### Exercise
Your copy of the data should leave out the images and match everything else exactly.

(Data block begins)

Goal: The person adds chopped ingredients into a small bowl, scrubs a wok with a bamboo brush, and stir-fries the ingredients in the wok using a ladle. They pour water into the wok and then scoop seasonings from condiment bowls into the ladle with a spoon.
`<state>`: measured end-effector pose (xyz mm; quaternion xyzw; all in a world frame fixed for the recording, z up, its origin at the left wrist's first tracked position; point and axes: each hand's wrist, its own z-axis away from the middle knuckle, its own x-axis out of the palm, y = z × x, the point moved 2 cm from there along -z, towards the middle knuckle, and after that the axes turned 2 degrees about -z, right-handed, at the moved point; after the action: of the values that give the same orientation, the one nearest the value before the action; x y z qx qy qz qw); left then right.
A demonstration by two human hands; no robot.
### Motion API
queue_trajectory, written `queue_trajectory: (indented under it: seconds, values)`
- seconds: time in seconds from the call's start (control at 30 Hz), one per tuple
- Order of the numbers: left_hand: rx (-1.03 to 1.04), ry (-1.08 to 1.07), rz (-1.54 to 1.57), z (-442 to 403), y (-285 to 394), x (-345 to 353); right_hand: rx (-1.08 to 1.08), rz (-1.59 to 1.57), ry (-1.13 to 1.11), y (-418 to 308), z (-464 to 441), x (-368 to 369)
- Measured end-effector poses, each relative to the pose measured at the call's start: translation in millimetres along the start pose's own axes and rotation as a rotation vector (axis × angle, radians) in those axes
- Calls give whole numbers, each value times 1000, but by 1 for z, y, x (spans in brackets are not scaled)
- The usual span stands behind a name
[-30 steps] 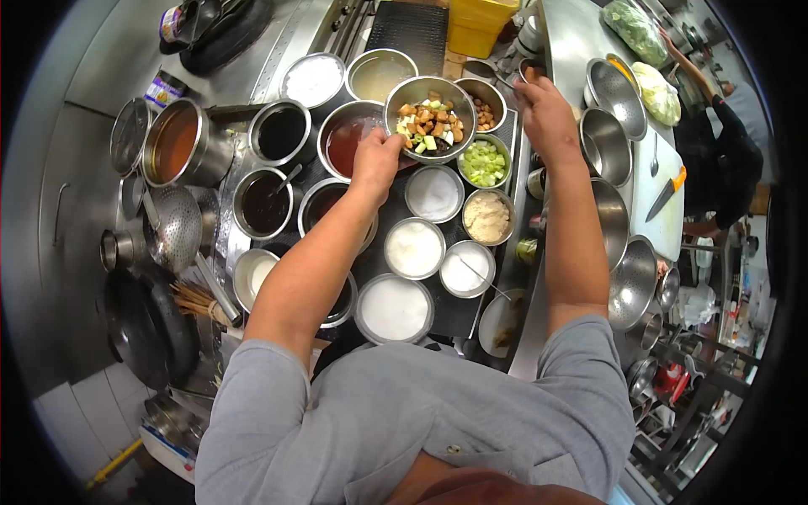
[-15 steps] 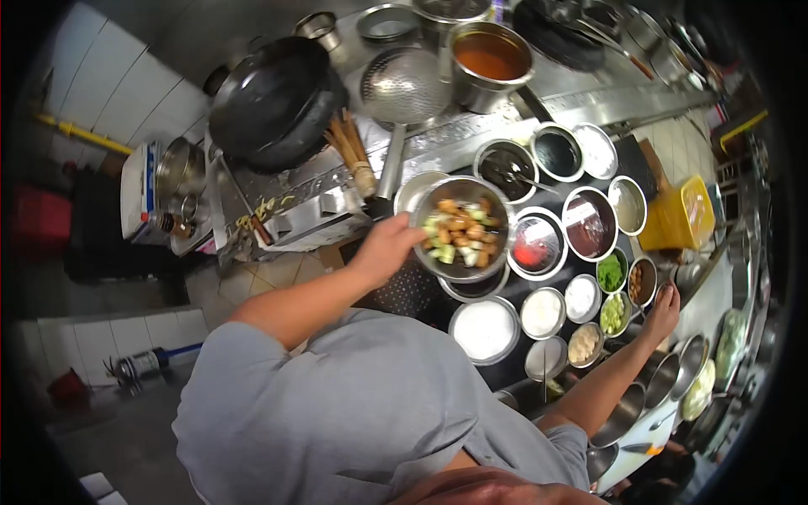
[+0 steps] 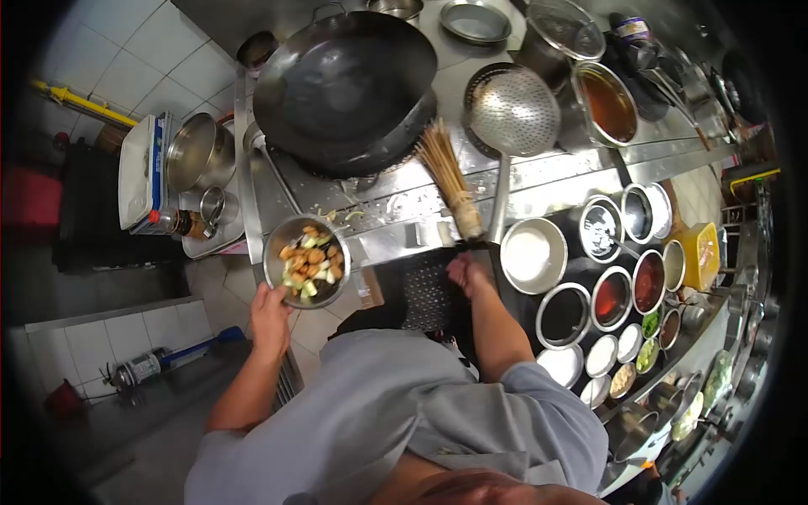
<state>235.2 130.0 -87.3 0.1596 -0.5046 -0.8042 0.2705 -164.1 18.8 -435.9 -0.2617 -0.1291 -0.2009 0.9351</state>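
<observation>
A bowl (image 3: 274, 252) of chopped food (image 3: 311, 259) is up in the left hand (image 3: 271, 316), out past the near edge of the metal counter (image 3: 387, 220) and below the big dark wok (image 3: 345, 84). The fingers hold it by the rim on its near side, closed on it, and the bowl looks tipped a little, with the brown chunks and pale green pieces all inside.

The right hand (image 3: 471, 276) is low by the counter, just below the bound foot of the stick brush (image 3: 446, 172) — its fingers look curled, but I can't tell whether they grip anything. The perforated skimmer (image 3: 526, 114) lies above and to the right of the brush, and a long-handled ladle (image 3: 276, 172) rests beside the wok. Over on the right stand the containers, a white-filled pot (image 3: 555, 252) nearest the right hand.

To my eye, the step in hand is carrying the bowl along the counter. The next move calls for a firm pinch and a steady wrist — one-sided as that hold is, a sharp swing could spill pieces over the lip.
</observation>
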Motion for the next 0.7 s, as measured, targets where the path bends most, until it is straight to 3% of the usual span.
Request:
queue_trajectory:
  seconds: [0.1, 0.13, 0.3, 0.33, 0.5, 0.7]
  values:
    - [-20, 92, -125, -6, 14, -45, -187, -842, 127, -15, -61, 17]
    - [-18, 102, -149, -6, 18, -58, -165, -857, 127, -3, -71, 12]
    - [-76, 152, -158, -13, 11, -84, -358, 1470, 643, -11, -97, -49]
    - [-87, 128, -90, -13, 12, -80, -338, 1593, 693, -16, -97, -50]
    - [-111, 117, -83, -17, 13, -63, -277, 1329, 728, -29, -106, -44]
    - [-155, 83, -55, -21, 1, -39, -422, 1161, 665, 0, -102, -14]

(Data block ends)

### The answer
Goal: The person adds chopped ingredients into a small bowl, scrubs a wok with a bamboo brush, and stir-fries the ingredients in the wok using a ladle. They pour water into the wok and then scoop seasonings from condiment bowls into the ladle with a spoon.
`<state>`: measured end-effector pose (xyz mm; quaternion xyzw; all in a world frame fixed for the recording, z up, its origin at the left wrist's first tracked position; point and axes: each hand's wrist, its own z-axis away from the middle knuckle, its own x-axis out of the palm, y = z × x, the point moved 2 cm from there along -z, towards the middle knuckle, and after that the axes turned 2 degrees about -z, right-handed, at the moved point; after the action: of the values that give the same orientation, the one nearest the value before the action; x y z qx qy qz qw); left then right.
A demonstration by two human hands; no robot.
### Motion API
queue_trajectory, written `queue_trajectory: (indented under it: seconds, values)`
- seconds: time in seconds from the call's start (control at 30 Hz), one per tuple
- Order of the numbers: left_hand: rx (-1.03 to 1.04), ry (-1.08 to 1.07), rz (-1.54 to 1.57), z (-442 to 403), y (-285 to 394), x (-345 to 353); right_hand: rx (-1.08 to 1.08), rz (-1.59 to 1.57), ry (-1.13 to 1.11), y (-418 to 308), z (-464 to 441), x (-368 to 369)
- Measured end-effector poses, each relative to the pose measured at the call's start: translation in millimetres along the start pose's own axes and rotation as a rotation vector (axis × angle, radians) in those axes
- Calls give whole numbers, each value times 1000, but by 1 for z, y, x (spans in brackets are not scaled)
- The usual span stands behind a name
[-30 steps] 
[-15 steps] 
[+0 steps] 
<state>235.2 130.0 -87.3 0.1596 -0.5046 -0.8042 0.2705 -164.1 18.8 -435.9 -0.2617 -0.1291 -0.2009 0.9351</state>
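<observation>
A bowl (image 3: 274, 252) of chopped food (image 3: 311, 259) is up in the left hand (image 3: 271, 316), out past the near edge of the metal counter (image 3: 387, 220) and below the big dark wok (image 3: 345, 84). The fingers hold it by the rim on its near side, closed on it, and the bowl looks tipped a little, with the brown chunks and pale green pieces all inside.

The right hand (image 3: 471, 276) is low by the counter, just below the bound foot of the stick brush (image 3: 446, 172) — its fingers look curled, but I can't tell whether they grip anything. The perforated skimmer (image 3: 526, 114) lies above and to the right of the brush, and a long-handled ladle (image 3: 276, 172) rests beside the wok. Over on the right stand the containers, a white-filled pot (image 3: 555, 252) nearest the right hand.

To my eye, the step in hand is carrying the bowl along the counter. The next move calls for a firm pinch and a steady wrist — one-sided as that hold is, a sharp swing could spill pieces over the lip.
</observation>
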Motion for the next 0.7 s, as measured, targets where the path bends most, until it is straight to 3% of the usual span.
Request:
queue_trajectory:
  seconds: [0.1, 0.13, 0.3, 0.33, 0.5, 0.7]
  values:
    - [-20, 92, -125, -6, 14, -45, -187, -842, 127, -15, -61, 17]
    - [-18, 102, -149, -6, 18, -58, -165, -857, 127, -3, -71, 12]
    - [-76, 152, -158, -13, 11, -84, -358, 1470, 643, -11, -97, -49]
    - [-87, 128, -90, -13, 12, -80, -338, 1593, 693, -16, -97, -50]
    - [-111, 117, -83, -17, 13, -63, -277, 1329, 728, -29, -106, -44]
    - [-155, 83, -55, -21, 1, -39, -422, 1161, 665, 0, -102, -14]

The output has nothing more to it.